La fava Green pass e i 3 piccioni di Confindustria: licenziare in sicurezza, azzerare i costi e violare la privacy
Quanto a Confindustria stiano a cuore la salute e la sicurezza delle lavoratrici e dei lavoratori nei luoghi di lavoro ci è da sempre molto chiaro. Basta elencare la drammatica statistica degli infortuni e dei morti sul lavoro per capirlo, l’aggressività con la quale ha contrastato il lockdown allo scoppio della pandemia - imponendo al governo l’apertura della maggior parte dei siti produttivi -, la lotta senza quartiere contro l’Inail responsabile di riconoscere il Covid quale causa di infortunio sul lavoro e, infine, la firma del protocollo di aprile attraverso il quale ha ottenuto, con l’avallo dei sindacati complici, che il Covid venisse derubricato da rischio specifico a generico e quindi non rientrasse nei DVR. Abbiamo visto tutti come è andata: 175 mila infortuni di cui 640 mortali.
Ora che si discute di Green pass, per dare impulso alla campagna vaccinale e limitare la circolazione del virus, non senza evidenti criticità di applicazione, Confindustria in maniera del tutto strumentale vorrebbe applicarlo a tutti i luoghi di lavoro nell’intento di prendere 3 piccioni con una fava.

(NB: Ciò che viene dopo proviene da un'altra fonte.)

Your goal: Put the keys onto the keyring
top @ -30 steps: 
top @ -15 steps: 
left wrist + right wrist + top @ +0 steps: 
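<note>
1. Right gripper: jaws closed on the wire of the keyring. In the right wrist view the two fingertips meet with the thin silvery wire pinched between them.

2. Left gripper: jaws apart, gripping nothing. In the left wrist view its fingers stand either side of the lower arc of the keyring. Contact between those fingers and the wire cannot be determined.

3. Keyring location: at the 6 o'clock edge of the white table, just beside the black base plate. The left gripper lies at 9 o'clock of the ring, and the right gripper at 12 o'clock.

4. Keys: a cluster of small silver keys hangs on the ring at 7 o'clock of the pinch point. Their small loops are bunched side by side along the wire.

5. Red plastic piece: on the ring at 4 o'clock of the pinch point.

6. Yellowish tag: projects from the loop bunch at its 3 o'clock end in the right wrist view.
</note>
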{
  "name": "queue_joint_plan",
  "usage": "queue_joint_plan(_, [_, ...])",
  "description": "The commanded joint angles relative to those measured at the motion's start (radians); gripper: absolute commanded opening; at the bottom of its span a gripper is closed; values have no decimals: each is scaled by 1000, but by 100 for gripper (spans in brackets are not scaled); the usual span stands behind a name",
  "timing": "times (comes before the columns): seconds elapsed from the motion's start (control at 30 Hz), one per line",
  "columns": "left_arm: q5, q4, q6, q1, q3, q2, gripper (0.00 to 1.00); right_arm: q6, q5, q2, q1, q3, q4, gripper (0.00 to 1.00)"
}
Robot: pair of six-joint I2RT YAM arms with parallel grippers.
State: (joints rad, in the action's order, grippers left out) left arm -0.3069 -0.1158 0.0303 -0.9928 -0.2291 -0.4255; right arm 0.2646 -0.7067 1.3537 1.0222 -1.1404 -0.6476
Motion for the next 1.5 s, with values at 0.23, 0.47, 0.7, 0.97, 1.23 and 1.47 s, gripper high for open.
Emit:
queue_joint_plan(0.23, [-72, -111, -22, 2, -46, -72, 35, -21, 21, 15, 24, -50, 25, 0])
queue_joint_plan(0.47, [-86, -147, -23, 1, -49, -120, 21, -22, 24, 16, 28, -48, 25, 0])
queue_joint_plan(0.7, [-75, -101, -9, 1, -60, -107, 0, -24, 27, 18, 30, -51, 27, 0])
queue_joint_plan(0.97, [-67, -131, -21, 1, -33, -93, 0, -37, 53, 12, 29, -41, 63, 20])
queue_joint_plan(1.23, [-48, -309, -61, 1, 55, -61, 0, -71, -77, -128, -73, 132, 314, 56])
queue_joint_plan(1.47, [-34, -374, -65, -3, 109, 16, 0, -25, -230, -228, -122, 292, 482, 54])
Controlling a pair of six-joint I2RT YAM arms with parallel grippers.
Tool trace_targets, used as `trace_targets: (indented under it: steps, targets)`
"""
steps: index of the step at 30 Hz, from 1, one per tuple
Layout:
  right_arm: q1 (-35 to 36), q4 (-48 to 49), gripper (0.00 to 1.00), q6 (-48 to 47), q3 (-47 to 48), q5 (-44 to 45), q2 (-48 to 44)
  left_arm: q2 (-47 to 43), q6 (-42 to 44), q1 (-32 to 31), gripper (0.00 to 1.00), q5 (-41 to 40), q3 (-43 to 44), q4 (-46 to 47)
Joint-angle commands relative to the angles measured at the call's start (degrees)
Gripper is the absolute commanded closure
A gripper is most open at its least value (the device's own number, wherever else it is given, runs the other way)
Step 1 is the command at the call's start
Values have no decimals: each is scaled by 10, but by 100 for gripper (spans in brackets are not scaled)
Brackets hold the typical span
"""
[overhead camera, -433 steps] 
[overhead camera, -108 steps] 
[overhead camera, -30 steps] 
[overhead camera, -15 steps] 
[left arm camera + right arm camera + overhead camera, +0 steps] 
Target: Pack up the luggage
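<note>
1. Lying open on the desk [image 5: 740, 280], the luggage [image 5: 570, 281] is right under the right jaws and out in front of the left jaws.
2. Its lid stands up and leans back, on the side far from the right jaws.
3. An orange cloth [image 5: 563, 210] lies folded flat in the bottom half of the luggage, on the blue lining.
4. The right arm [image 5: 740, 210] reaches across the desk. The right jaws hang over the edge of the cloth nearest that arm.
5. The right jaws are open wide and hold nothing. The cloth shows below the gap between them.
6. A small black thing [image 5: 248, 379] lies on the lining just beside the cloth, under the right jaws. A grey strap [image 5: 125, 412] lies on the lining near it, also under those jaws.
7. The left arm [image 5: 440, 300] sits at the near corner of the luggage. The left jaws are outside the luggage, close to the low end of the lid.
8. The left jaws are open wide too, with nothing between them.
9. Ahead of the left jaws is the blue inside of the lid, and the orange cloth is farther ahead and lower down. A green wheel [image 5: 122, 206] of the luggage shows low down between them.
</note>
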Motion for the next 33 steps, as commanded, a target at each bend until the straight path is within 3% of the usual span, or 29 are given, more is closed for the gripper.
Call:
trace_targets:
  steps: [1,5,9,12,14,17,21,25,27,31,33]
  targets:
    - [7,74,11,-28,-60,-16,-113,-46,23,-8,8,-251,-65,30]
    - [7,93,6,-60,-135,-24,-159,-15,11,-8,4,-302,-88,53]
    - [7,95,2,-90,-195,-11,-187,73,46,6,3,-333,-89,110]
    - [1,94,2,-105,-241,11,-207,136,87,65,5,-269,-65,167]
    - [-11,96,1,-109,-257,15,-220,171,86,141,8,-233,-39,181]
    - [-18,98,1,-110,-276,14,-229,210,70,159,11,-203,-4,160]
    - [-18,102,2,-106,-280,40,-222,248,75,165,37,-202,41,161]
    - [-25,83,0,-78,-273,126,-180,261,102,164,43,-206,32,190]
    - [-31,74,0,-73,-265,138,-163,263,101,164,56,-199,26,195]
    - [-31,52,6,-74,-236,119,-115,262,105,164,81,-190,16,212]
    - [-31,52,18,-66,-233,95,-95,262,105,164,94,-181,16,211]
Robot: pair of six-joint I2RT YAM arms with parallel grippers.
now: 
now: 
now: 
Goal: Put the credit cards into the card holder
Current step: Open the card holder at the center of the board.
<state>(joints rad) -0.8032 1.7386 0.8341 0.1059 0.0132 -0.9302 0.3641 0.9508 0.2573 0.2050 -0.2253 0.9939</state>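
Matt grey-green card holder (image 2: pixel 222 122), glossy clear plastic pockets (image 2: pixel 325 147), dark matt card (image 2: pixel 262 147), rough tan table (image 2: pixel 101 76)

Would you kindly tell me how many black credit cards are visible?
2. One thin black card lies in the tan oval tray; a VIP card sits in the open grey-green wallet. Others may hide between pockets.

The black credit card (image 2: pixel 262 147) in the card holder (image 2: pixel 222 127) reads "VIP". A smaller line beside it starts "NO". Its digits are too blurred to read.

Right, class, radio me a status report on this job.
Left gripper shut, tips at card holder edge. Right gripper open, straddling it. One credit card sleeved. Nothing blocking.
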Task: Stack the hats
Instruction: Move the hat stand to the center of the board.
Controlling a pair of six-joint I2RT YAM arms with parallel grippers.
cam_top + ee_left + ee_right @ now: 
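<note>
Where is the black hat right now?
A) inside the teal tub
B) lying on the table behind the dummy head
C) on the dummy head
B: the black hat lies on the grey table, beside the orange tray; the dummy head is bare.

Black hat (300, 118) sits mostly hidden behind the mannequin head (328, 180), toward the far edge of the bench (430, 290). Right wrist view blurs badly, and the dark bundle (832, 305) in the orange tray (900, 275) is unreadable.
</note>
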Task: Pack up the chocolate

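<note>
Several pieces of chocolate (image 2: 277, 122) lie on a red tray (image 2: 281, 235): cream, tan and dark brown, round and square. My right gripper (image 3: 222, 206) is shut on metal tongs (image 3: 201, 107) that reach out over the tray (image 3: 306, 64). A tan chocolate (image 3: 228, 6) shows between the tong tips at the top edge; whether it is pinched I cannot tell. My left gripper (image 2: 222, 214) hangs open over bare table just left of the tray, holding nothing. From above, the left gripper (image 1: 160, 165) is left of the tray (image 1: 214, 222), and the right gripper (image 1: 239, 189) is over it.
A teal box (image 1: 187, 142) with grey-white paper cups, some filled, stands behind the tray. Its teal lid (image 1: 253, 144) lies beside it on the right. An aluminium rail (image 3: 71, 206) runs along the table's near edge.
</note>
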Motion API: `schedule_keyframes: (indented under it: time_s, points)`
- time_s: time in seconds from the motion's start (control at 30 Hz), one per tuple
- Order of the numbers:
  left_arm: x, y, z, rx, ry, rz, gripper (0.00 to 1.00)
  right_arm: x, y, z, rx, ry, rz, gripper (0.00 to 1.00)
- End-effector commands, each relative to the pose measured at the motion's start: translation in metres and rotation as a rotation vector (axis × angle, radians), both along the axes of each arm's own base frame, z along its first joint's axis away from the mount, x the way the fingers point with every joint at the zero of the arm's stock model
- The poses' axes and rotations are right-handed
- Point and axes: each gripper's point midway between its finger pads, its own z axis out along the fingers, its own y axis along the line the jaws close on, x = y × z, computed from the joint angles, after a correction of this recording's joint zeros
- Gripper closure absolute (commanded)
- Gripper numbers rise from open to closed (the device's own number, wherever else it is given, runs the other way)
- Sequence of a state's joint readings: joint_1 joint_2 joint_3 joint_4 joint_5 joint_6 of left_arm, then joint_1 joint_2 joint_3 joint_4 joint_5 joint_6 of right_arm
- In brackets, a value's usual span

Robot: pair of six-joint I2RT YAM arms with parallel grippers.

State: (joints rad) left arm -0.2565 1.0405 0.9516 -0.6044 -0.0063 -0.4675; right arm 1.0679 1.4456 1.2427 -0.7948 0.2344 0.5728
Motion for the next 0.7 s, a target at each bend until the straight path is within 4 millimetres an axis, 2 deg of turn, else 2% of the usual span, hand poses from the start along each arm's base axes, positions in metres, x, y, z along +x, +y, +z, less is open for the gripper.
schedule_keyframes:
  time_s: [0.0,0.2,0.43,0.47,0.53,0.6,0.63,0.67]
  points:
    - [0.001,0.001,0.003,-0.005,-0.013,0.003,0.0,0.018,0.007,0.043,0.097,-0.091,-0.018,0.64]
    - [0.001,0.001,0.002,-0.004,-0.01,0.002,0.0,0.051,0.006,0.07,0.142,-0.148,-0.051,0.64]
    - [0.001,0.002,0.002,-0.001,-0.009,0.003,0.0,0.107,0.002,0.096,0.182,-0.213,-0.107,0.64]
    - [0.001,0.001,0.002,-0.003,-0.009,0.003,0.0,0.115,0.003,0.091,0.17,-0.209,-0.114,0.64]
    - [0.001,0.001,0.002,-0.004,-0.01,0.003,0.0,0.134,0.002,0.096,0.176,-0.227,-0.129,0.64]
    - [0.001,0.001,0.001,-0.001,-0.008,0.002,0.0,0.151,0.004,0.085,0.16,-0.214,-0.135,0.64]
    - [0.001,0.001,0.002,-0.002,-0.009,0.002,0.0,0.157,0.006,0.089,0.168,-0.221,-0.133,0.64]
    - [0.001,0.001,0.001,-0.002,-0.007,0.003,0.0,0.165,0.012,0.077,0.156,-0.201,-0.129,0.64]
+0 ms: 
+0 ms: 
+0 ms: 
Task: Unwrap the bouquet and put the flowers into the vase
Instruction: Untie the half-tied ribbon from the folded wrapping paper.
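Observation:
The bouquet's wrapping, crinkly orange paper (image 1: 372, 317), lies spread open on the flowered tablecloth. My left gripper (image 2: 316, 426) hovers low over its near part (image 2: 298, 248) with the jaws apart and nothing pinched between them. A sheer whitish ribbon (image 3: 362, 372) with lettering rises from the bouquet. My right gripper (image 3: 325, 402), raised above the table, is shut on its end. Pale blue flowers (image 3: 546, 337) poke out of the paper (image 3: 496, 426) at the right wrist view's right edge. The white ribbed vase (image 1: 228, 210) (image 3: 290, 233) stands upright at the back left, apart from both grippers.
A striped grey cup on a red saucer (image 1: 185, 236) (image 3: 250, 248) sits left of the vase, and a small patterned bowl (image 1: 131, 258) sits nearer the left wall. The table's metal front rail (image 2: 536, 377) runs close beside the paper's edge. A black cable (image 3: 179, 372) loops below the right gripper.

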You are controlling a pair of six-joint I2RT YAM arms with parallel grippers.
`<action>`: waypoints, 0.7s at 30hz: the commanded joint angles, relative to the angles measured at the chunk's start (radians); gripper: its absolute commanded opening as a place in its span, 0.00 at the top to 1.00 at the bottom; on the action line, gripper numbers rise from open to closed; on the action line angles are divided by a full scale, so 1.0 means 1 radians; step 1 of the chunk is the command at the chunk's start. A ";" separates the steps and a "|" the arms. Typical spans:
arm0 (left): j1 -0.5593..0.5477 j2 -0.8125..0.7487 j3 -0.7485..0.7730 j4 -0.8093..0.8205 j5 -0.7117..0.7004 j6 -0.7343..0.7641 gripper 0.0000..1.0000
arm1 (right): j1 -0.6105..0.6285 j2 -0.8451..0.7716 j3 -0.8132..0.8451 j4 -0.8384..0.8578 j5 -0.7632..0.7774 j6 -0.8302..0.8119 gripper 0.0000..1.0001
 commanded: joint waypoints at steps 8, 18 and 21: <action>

Azzerare i costi delle misure di sicurezza, nonostante il vaccino sia solo una gamba della strategia di contrasto al virus; violare le stringenti norme sulla privacy, da sempre considerate di impedimento al feudalesimo imprenditoriale; demansionare, sospendere senza stipendio e licenziare coloro i quali non volessero vaccinarsi.
La vaccinazione è uno strumento di tutela della salute pubblica il cui obbligo non può essere di certo deciso dalla legge di Confindustria!
Non è bastata la macelleria sociale messa in atto il giorno dopo lo sblocco dei licenziamenti con migliaia di persone buttate in strada con un sms, serviva qualcosa di più: una motivazione “etica” al licenziamento, la sicurezza del lavoro (non dei lavoratori!), che coincide manco a dirlo con la sicurezza dei profitti e l’insofferenza verso lacci e lacciuoli (quasi inesistenti, ormai) per liberarsi di lavoratori anziani e costosi da sostituire con giovani senza tutele.
Siamo stati fin troppo facili profeti quando ad aprile ci siamo rifiutati di sottoscrivere - unici nel panorama sindacale - un protocollo sulla sicurezza nei luoghi di lavoro il cui principio ispiratore è stato sempre ed esclusivamente la garanzia dei profitti delle imprese ad ogni costo, in quella logica da capitalismo straccione secondo la quale sono le imprese che creano posti di lavoro. Oggi, di fronte alla cronaca quotidiana e alle lotte di quanti non vogliono rassegnarsi ai licenziamenti, è evidente a tutti l’ipocrisia e il fallimento di questo modello di produzione e di società.